* **What you have to do**
Reproduce all the data exactly, without pictures.
Segment Open
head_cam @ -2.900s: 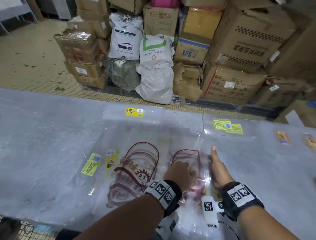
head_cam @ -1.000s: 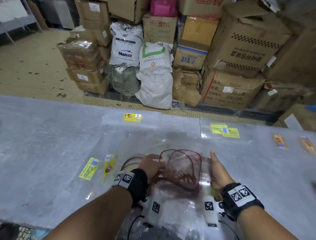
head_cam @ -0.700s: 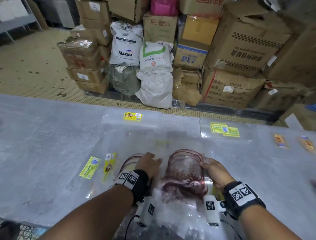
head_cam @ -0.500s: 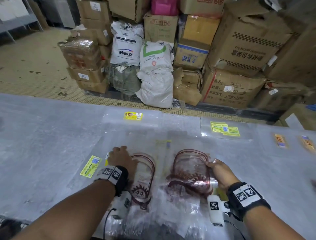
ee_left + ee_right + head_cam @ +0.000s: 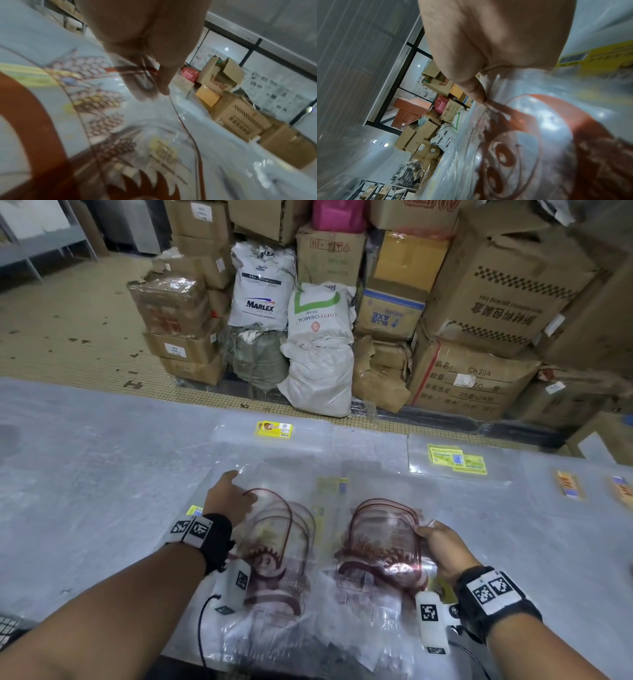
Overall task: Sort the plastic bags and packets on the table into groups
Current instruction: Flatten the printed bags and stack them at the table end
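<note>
Two stacks of clear bags printed with red arches and a cartoon face lie side by side near the table's front edge. My left hand [image 5: 236, 494] pinches the top left corner of the left stack [image 5: 277, 546]; in the left wrist view its fingers [image 5: 163, 81] close on the film [image 5: 120, 148], one finger showing through it. My right hand [image 5: 435, 539] grips the right edge of the right stack [image 5: 380, 542], thumb on top and fingers underneath. The right wrist view shows that thumb [image 5: 476, 93] pressed on the bag [image 5: 539, 135].
The grey table [image 5: 85, 474] holds clear bags with yellow labels at the far middle [image 5: 274, 429] and far right [image 5: 457, 460]. Small orange packets [image 5: 567, 489] lie at the right edge. Cardboard boxes and white sacks [image 5: 318, 347] stand on the floor beyond the table.
One pile held between both hands has been split. My left hand carried part of it to the left and then slid up to its top corner. The right hand took hold of the right stack's edge.
</note>
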A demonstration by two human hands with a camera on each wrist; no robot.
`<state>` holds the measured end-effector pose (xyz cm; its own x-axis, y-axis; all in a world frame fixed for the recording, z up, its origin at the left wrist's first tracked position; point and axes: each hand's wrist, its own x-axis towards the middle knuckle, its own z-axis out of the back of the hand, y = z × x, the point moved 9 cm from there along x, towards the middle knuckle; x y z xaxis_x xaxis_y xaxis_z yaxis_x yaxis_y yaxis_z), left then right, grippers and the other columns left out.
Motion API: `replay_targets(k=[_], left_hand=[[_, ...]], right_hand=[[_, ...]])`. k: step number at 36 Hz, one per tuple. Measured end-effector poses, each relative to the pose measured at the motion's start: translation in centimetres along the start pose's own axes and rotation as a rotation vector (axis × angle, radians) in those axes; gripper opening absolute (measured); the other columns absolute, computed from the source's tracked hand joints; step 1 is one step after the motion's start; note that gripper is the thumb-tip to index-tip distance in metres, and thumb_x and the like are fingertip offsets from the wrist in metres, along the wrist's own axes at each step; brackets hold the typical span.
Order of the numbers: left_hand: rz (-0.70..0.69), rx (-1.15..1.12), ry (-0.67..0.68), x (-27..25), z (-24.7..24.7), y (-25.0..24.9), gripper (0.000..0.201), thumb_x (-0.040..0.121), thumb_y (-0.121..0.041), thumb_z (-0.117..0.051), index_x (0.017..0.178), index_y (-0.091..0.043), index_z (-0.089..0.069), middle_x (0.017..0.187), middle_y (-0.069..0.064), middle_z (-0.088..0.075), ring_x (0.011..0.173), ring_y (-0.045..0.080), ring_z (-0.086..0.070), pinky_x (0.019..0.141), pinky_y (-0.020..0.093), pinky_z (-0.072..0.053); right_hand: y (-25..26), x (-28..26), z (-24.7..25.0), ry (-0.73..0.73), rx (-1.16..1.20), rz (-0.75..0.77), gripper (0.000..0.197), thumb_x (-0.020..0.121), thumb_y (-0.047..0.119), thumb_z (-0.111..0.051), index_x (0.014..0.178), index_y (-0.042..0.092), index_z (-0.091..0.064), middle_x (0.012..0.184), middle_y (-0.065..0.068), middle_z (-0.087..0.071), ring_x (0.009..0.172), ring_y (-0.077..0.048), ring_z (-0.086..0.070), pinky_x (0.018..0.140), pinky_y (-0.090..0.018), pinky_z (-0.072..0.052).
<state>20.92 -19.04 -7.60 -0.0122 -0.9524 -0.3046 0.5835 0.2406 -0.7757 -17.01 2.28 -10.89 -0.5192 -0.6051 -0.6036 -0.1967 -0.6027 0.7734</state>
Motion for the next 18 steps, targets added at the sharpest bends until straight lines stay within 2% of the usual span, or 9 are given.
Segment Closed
* **Response box**
head_cam @ -2.900s: 
head_cam @ -1.000s: 
head_cam @ -0.700s: 
head_cam @ -0.500s: 
ee_left + ee_right + head_cam @ +0.000s: 
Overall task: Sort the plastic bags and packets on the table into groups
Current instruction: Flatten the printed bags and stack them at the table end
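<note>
Two stacks of clear bags printed with red arches and a cartoon face lie side by side near the table's front edge. My left hand [image 5: 236, 494] pinches the top left corner of the left stack [image 5: 277, 546]; in the left wrist view its fingers [image 5: 163, 81] close on the film [image 5: 120, 148], one finger showing through it. My right hand [image 5: 435, 539] grips the right edge of the right stack [image 5: 380, 542], thumb on top and fingers underneath. The right wrist view shows that thumb [image 5: 476, 93] pressed on the bag [image 5: 539, 135].
The grey table [image 5: 85, 474] holds clear bags with yellow labels at the far middle [image 5: 274, 429] and far right [image 5: 457, 460]. Small orange packets [image 5: 567, 489] lie at the right edge. Cardboard boxes and white sacks [image 5: 318, 347] stand on the floor beyond the table.
One pile held between both hands has been split. My left hand carried part of it to the left and then slid up to its top corner. The right hand took hold of the right stack's edge.
</note>
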A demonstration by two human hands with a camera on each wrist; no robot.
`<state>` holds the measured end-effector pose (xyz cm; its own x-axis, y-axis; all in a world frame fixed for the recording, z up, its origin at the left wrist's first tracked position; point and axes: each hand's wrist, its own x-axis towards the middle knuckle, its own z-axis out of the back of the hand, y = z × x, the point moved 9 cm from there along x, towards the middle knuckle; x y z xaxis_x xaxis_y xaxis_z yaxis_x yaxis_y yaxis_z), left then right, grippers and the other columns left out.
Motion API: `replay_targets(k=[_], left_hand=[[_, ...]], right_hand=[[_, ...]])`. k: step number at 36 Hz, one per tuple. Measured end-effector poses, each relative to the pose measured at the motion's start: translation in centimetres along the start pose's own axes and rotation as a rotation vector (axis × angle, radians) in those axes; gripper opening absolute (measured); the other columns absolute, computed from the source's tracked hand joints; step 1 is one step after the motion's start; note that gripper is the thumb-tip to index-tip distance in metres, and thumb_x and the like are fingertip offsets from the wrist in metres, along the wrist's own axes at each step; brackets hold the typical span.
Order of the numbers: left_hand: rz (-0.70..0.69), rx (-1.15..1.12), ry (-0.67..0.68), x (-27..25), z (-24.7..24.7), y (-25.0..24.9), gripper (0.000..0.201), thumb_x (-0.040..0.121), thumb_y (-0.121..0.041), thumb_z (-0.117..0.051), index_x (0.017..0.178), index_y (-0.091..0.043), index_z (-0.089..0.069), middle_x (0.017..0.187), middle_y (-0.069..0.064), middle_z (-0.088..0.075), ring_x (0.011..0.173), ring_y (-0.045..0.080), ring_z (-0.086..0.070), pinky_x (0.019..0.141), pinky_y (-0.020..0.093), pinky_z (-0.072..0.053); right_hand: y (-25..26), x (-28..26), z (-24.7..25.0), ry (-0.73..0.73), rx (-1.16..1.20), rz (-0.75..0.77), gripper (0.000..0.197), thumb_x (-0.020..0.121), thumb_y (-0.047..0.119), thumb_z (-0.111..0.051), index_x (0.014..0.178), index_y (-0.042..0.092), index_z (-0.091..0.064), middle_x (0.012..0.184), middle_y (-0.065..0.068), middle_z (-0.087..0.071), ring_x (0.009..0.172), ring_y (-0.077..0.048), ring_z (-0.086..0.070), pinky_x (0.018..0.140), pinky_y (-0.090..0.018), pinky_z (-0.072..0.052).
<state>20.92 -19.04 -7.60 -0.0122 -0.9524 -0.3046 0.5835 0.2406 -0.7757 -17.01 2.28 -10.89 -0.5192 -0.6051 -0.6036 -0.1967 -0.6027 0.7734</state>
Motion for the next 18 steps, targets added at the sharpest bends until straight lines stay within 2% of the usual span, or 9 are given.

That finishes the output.